В дверь постучали, и она сразу же распахнулась.
— Васильич! — закричали с порога ребята. — Ну что ты сидишь один? Пошли к нам! Владику бабка варенье прислала малиновое. Чай пить будем… Ну, давай, давай!
«Дорогая Майка!
Сегодня 5 октября на исходе, и мои подопечные реки уже замерзли. Вилорика, моего помощника, две недели назад увез вертолет, а начальник Мейвемейского гидропоста (так я, кажется, пока именуюсь) остался до рекостава. Здесь делать больше нечего. Работы свернуты, приборы уложены, жду, когда снимут. Да вот письмо тебе решил написать. Правда, отправлю я его только по возвращении на базу, но тогда не до писем будет.
Нет, Майка, дело прошлое, а соскучился я по тебе очень. Шутка ли — два года уже прошло. Скорее бы в отпуск! Если меня снимут дня через два, три недели на отчет (по 20 часов буду работать), к октябрьским праздникам буду в Одессе.
…Утро 6-го октября. Пишу после завтрака из последних запасов. Погода, Майка, отличная и, кажется, сегодня это письмо начнет длинный путь к тебе.
Знаешь, мне сейчас в голову пришла неплохая идея. Когда я…

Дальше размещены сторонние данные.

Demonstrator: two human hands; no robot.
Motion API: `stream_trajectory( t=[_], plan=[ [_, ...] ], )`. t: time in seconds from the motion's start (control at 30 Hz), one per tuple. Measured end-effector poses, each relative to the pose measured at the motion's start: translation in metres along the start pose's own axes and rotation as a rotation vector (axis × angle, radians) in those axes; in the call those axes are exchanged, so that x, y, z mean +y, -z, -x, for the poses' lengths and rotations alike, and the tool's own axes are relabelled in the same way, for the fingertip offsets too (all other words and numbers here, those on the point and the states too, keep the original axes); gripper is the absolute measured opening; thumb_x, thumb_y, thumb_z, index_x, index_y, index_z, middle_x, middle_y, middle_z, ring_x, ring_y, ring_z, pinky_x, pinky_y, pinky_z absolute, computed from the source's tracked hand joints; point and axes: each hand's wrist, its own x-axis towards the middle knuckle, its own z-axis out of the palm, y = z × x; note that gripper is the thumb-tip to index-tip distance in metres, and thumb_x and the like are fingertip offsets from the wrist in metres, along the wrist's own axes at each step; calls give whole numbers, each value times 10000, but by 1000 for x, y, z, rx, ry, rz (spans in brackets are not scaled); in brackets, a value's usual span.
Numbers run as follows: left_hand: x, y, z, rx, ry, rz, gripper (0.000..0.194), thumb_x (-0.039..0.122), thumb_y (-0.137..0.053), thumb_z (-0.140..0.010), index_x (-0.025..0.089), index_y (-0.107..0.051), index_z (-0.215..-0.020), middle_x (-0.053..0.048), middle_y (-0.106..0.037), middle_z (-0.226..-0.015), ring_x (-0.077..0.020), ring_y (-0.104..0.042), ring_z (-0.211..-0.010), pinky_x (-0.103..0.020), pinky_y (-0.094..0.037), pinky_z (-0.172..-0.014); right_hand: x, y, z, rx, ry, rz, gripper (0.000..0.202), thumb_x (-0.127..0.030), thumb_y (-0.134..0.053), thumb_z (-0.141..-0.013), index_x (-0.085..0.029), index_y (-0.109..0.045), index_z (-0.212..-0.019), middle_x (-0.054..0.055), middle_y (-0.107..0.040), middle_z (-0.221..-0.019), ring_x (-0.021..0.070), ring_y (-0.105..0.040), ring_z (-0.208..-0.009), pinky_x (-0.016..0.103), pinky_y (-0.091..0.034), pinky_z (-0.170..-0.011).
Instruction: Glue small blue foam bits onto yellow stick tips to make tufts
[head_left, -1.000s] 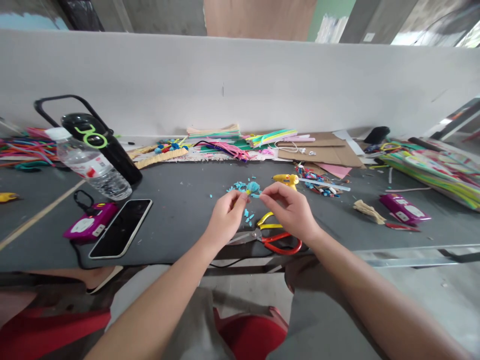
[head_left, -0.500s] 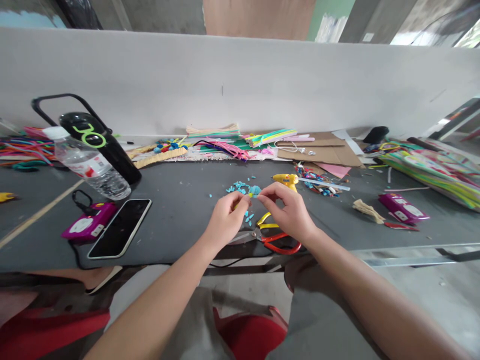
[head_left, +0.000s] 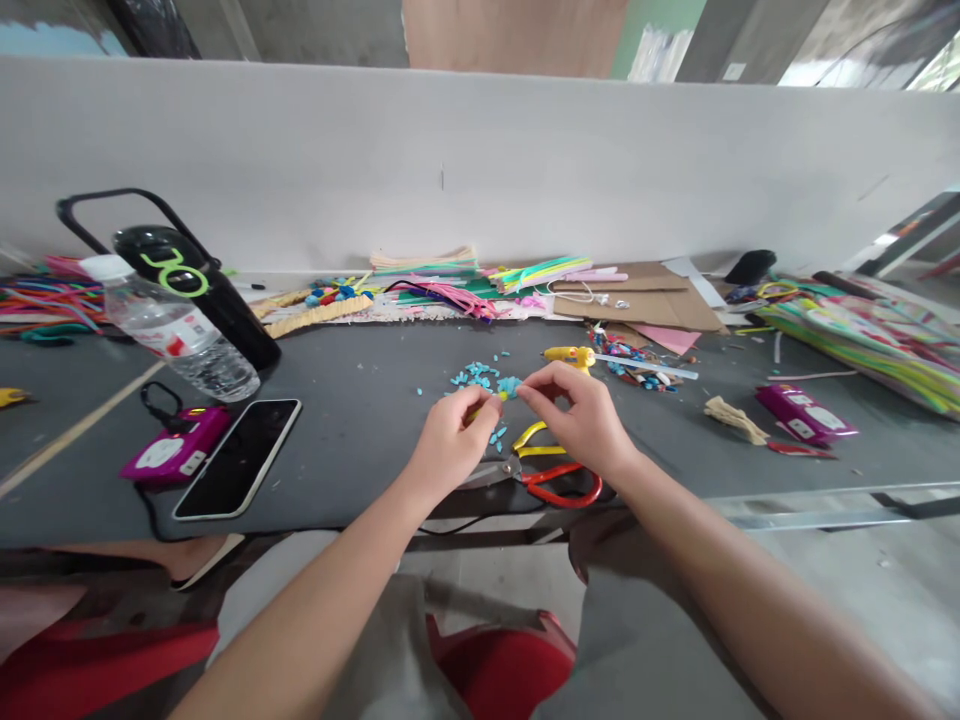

Стоп! Какой-то тип нарушает таежный покой. Точно! Что-то летит. Извини, бегу!..»
Машина скользнула над лесом и прошла слева от махавшего шапкой Валерия Серенко. Сначала затих гул мотора, потом исчез за голыми лиственницами самолет.
— Наверное, на метеостанцию двинул, — с надеждой сказал Валерий.
Он направился к вымпелу, сброшенному с самолета, который прошел второй круг. Снова замирало стрекотанье. На этот раз, видно, совсем… Неопытный пилот заставил Яшку долго разыскивать вымпел в зарослях тальника.
Он развинтил металлический цилиндр. Осторожно расправил свернутый трубочкой листок.
«Начальнику Мейвемейского гидропоста т. Серенко.
Вам надлежит прибыть на метеостанцию «Осиновая», находящуюся в 20 километрах к юго-западу от гидропоста, и временно исполнять обязанности заболевшего начальника станции…»
…Метеостанция помещалась в небольшом домике из пронумерованных брусьев.
Большая комната — «кают-компания». Здесь же радио и прочая аппаратура. И двери. Они ведут в кухню, в маленькие клетушки-спальни, в подсобное помещение. И в тайгу.
— Это твоя.
Высокий рыжеватый парень открыл дверь «каюты».
— Здесь начальник жил. Твое, стало быть, место.
Они уже познакомились. Николай Быков — радист. Десять классов. Три года армии. Год работал в райуправлении гидрометеослужбы, на передающей станции. Лето провел здесь. Зимовать собирался впервые.
Валерий положил руку на его плечо.
— Жить нам с тобою вместе. Давай готовиться к зиме. Она, брат, ой какая длинная…
— Зима длинная, — задумчиво произнес Николай. — Давай готовиться…
Валерий придирчиво разглядывал тушку только что ощипанной куропатки.
Отложил ее в сторону и принялся за вторую. Сегодня его, Валерия, очередь заниматься готовкой. Николай забрал ружье, ушел в лес.
Посмотрел на часы. Через три часа сеанс. Николай будет работать на рации.